Just finished the Midialf, and it does what is´s supposed to! Great piece of fun! But it´s running the 93d version, and I`d like to update to version 94 thru sysex. I have the cv-extension board as well, is it enough then to only download the 94 cv- version? Regards
Yeah, grab the latest firmware from here: https://midisizer.files.wordpress.com/2013/01/midialf_094.zip and send “midialf_094_cv.syx” via midi.
Thank you – on behalf of my husband, who forgot to sign me out… 🙂
IC-sockets seems to be out of stock at digi-key. it is possible to update the google-doc? I found a nice display. German store: http://www.reichelt.de/Hintergrund-blau/LCD-402A-BL/3/index.html?ACTION=3&GROUPID=3006&ARTICLE=53953&OFFSET=16& . You think, this will this work?
Those are standard sockets — you can choose any part with matching amount of pins. Yes, this display appears to be compatible, however way too expensive — same display at buydisplay.com goes for < $10
Hi Peter —
Any tips on testing the power supply when doing the CV build (using C3 cap and DC/DC converter on main board)? I have the correct wall wart…just wondering if I’m going to fry anything at this stage (sans hooking up the CV board).
If you have socketed ICs, I’d remove them all from both boards, power up the ALF and check all voltages. Before doing this i recommend double and triple checking installation of the DC to DC converter on the main board. if in doubt, email me a hi res photo of both sides.
Hi Peter. I’m planning on having white LEDs for left and right side selectors, and orange for step LEDs. They require different resistor-values, and I can’t figure out which of the 16 resistors in the lower half of the component side of the board, go to which LEDs.
8 x resistors in the group on the left of the are for horizontal step LEDs, similar group on the right is for both groups of vertical LEDs.
Awesome, thank you!
Hi, is there a brd. files for DIY ?
HI, is there a way to invert encoder directions?
Yeah, but you will have to build your own version of the firmware. The change is in “avrlib\devices\rotary_encoder.h”, swap lines 54 and 57
I don’t understand why, if you use higher power LEDs, you should use higher rated resistors. Your BOM gives 20mA@2.2V LEDs for 220 Ohm resistors. I would like to use 20mA@3.5V white LEDs. Are 10kOhms resistors really OK for these LEDs?
10K current limiting resistors are fine for most blue and white diffused LEDs. However, you may probably find some high intensity LEDs that would need more than 10K.

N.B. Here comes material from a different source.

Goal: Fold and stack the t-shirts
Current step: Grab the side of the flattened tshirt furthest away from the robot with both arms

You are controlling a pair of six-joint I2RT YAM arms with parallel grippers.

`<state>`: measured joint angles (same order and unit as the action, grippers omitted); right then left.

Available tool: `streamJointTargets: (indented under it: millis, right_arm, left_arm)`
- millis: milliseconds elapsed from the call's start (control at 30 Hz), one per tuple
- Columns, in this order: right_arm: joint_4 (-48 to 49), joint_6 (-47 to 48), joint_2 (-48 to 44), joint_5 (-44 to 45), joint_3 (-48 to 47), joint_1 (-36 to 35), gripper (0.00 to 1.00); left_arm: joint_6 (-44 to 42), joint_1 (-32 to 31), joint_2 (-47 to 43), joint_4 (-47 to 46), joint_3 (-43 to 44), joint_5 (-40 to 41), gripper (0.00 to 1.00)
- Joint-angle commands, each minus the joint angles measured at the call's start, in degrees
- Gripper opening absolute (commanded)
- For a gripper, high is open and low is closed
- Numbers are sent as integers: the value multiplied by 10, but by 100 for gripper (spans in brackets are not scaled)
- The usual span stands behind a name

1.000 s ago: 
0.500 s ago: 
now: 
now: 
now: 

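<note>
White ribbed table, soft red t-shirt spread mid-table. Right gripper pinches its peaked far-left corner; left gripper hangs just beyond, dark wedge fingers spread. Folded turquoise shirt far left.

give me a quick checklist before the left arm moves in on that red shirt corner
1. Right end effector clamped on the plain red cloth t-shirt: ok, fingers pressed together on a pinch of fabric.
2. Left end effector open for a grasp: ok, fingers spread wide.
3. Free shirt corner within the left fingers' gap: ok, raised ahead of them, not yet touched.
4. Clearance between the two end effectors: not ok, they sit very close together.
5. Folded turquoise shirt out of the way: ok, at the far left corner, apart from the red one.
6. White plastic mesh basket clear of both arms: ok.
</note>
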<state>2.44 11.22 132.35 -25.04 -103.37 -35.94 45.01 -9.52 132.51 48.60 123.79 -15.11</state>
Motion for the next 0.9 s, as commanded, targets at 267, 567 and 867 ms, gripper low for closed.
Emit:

Okay thanks. I thought the relevant parameters of resistor selection for LEDs were forward current and rated voltage of the specific LED used. I’m just surprised that the differences in Ohms is 50-fold when the specs differ only in about 1 volt between the green and white LED. For sure I don’t get this right!
Hi, I’d like to build one of these, but I’m having trouble finding some parts in the BOM.
Firstly, LED’s. The ones you listed aren’t available online through mouser, so I thought I’d looks for some blue LED’s.
Would 593-LTH3MM12VFR4600 do the trick if I used 10k resistors?
Secondly, 512-LM7805CT is discontinued, would 863-MC7805CTG be fine?
Once I price it all I’ll be looking to order a board, too.
Any 3mm LED will do, however it is recommended to use 10K current limiting resistors for modern high intensity LEDs (blue, white, etc).
Any LM7805CT will do, from any manufacturer, it’s a jelly bean part.
Thank you. Now I just need a decent screen.
Am I correct that if the LED screen has a limiting resistor, I don’t need the R7?
If I could get a PayPal invoice to the email address supplied, I’ll grab 1 main board and 1 pre-programmed ATMega644p. Thank you. 🙂
Actually, I have a spare ATMega644p, so just the board to Australia please. 🙂
Just finished building this, almost. Waiting on some standoffs to get the LCD on.
So far, it’s working great, except it’s sending C3 notes instead of C4. I’ve got it plugged into a DAW but have also used “Midi Monitor” to cross check.
Any ideas what could be wrong?
Hmm, the one think I haven’t troubleshooted is the cable itself.
I’ll see if I can find a different cable.
Unfortunately, it wasn’t the cable. I tested it with a MIDI keyboard featuring a 5DIN out as well as a USB MIDI out, switching between the 2. Both notes received by my DAW via USB and 5DIN are the same.